View Johnson Creek Airstrip in a larger map

"The plan is not to stop until something changes significantly," Eiles said Wednesday evening, about an hour after the search was called off for the day at 5 p.m. with no new developments. "The plan is not to stop unless they find something or something prevents them from searching."

The Smith family spent the Thanksgiving holiday in Baker City, Ore., where Dale Smith's father lives, after which the flying group headed to Butte, Mont., where Daniel and Sheree Smith were to be dropped off.

Smith's last radio broadcast was Sunday afternoon, when he reported engine trouble on the flight. He asked controllers in Salt Lake City for coordinates to the Johnson Creek Airport, a grass-covered landing strip near the Frank Church-River of No Return Wilderness and no more than 100 miles east of Baker City.

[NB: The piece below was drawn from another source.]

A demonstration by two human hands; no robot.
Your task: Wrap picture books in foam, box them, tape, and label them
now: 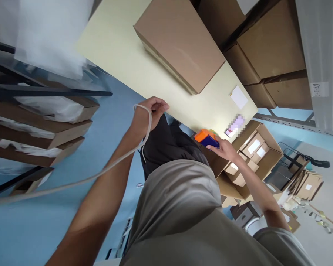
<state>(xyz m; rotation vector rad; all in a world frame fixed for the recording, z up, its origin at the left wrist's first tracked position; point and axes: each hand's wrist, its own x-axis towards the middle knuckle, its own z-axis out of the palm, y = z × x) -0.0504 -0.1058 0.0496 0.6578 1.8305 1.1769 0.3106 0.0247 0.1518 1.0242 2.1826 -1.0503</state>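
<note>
At the near edge of the pale yellow table (119, 55), my left hand (152, 112) has its fingers curled in and the thumb close to the index fingertip. Nothing shows between them. A white cable (100, 173) passes over my left wrist. My right hand (224, 148) grips an orange and dark blue boxy tool (207, 137) beside the table's right end; its exact kind is unclear. On the table lies a closed flat cardboard box (180, 40), apart from both hands.
A white card (238, 97) and a phone with a blurred screen (234, 125) lie on the table. An open carton (269, 162) with smaller boxes stands right. Stacked cartons (272, 44) line the back. Shelves with cardboard trays (36, 129) stand left.
</note>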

But then the plane lost radar and cell tower contact.

On Tuesday, an aircraft searching the area picked up a weak emergency locator transmitter about a mile south of the Johnson Creek airstrip.

Feeley said while the signals didn't lead to an exact location of the plane, they narrowed the search that day to an area south of the airstrip where the plane was headed, near Yellow Pine, Idaho, which he called "highly inaccessible, rugged terrain."

But after the signal could not be detected Wednesday, the teams decided to widen their search "as that signal may be misleading due to the mountainous terrain and the unreliable nature of the signal."

Search efforts have been restricted by available daylight because the aircraft has to be grounded by sundown.

Kriech said Smith bought his airplane in 2005 and has been flying ever since. Kriech said he has flown with Smith on occasion.

"He's a very safe pilot," Kriech said. "Very cautious."

Jonathan Norton's uncle Alan Dayton told the Salt Lake Tribune that his nephew and Amber Smith were planning a Jan. 4 wedding, Dayton said.

"The family is extremely worried," Dayton said. "There's a feeling of helplessness."